My version of the problem works better with secondhand books. In a shop selling new books it’s more likely they will have a copy when you want one. In a second hand bookshop there’s probably a bigger chance of the book being gone when you go back. Unless it’s Fifty Shades of Grey. There are plenty of them about.
It also works better with books than cats: in the absence of food and water, there is, I feel, a fundamental flaw in the assumption that the cat is alive beyond a certain point.
This is probably a good way of defining a scientist – a man who can reveal the mysteries of the Universe but can’t run a cattery.

Books
It’s hard to find old fashioned bookstores here, period!
Same here!
There! You’ve summed it up.
I’m not good on Quantum Physics, but I get better when we move on to Books. 🙂
I have had Schrödinger’s lottery ticket on numerous occasions – if the winning ticket happens to be in my general geographic location – I wait a bit before checking the ticket – that way I can perversely torture myself with the notion that until checked – I have neither won nor lost. Actually the most annoying aspect of doing this is that nobody but me seems to find this either funny or clever.
I do that too. It’s not a losing ticket until it’s been checked, and until then…
Glad to find a kindred spirit. 🙂
Have you tried telling Julia you owe it to your fans – those who rely on your reviews to advise them to read or not to read?
No, I hadn’t thought of that. I’m thinking of it now…
I like the sound of it.
I’m just not convinced that she’ll fall for it.
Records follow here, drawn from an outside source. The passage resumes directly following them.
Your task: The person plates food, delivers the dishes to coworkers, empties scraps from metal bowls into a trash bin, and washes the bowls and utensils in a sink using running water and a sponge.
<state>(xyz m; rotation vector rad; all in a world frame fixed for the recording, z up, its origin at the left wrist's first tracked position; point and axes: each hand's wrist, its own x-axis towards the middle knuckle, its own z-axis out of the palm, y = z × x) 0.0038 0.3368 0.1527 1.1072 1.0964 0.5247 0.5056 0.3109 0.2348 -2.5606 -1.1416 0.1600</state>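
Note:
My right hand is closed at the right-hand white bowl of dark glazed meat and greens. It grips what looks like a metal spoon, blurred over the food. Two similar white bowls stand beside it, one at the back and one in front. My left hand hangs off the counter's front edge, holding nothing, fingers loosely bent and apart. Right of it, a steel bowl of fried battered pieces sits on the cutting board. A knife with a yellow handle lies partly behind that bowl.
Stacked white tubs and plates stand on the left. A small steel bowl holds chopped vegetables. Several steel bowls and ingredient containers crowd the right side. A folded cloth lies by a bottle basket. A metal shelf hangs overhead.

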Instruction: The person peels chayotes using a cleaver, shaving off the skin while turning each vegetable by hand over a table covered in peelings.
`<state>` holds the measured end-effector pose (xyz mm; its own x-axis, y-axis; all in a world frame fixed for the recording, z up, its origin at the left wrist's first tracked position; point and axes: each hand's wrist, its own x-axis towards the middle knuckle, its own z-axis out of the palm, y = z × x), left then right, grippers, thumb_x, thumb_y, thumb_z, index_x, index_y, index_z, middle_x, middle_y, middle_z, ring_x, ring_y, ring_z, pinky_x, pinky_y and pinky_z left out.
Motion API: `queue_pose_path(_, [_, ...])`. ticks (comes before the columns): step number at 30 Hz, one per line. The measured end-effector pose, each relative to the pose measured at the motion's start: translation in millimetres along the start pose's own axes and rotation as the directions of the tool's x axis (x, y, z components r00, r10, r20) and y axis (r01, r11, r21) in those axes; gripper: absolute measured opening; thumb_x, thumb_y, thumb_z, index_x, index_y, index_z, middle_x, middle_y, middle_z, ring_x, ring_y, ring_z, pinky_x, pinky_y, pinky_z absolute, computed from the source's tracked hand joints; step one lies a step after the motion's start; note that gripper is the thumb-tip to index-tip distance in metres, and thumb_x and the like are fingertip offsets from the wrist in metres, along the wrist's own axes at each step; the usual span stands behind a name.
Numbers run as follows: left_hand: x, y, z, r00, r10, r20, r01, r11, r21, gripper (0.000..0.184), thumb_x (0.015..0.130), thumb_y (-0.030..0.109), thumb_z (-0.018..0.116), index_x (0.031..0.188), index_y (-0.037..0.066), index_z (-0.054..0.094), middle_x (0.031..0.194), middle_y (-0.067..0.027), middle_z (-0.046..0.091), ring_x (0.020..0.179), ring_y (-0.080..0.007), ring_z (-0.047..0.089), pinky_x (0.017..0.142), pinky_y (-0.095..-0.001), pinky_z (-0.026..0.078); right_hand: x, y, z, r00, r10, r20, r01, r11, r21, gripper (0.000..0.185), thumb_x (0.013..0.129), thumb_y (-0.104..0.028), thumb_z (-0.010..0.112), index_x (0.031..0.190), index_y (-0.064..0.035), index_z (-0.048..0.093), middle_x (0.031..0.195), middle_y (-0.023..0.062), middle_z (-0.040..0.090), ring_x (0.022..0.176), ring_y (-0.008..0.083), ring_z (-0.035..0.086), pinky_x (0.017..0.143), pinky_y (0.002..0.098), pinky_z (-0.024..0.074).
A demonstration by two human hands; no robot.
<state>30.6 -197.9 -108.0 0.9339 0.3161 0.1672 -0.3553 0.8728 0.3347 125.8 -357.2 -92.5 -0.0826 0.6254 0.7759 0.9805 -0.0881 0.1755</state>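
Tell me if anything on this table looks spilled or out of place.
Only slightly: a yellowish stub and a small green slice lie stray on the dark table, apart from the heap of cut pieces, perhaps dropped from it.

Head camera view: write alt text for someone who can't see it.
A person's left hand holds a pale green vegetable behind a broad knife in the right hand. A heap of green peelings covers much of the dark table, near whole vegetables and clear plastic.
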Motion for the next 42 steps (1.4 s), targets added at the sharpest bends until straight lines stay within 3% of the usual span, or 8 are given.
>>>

I wouldn’t normally advertise, but on Amazon there are plenty of books around for 1p plus the postage of around £3. With them, you are in charge of the situation in that you can wait a day or so and it will probably still be there. Perhaps that would curb the urge to buy books right away. A lot of the books are brand new too.
Yes, I’ve had some good books that way, though I’ve never quite mastered the waiting bit. 🙂
I can resist going into second-hand bookshops for only so long and then I rush in and buy four or five. I have by then got beyond reason and have no thoughts as to whether I will be able to read them in the next couple of months. The answer would probably be no as I have such heaps of unread books. I then have to sneak the books into the house and try to merge them into the aforementioned heaps.
Sneaking them into the heaps sounds a bit like the actions of a book addict. Do we need to form a group to discuss this?
Haha!
🙂
I find that I can’t buy books in a second hand bookshop because, unlike that dratted cat, if you buy one then you can’t buy another and not buying the other one is so painful that it is best not to buy either….and in my (incorrect) view second hand bookshops charge too much.
I have mastered Heisenberg’s uncertainty principle by the way. I am uncertain about almost everything these days….and indeterminate too if needed.
As usual, you have put your finger on a number of important points.
I have often wondered about the price of secondhand books.
I often buy my books second-hand [only way I can afford them]. I am trying to do the same as you and judge just how soon I’ll be able to read it and will I still want to by then? I am so backed-up on my reading I can’t tell you – although I do read every day!! Maybe I need a speed-reading course?
I taught myself speed reading once, but I can only use it for picking out details as the concentration I need doesn’t allow me to read for pleasure. 🙁
I know what you mean. We’re two of a kind – I also taught myself speed-reading, but don’t really enjoy it.
Glad to meet a kindred spirit. 🙂 Also glad to know it’s not just me that has a problem with speed reading.
So, as I understand it, books in the Oxfam bookshop are neither bought or unbought until I get home and open my plastic bag to discover which ones I ‘couldn’t resist’ this time. I like your ‘next few months’ approach, although sadly I suspect a bike-lock on the Oxfam bookshop door might be more effective, at least until I go home and fetch the bolt-croppers I bought to access the fridge.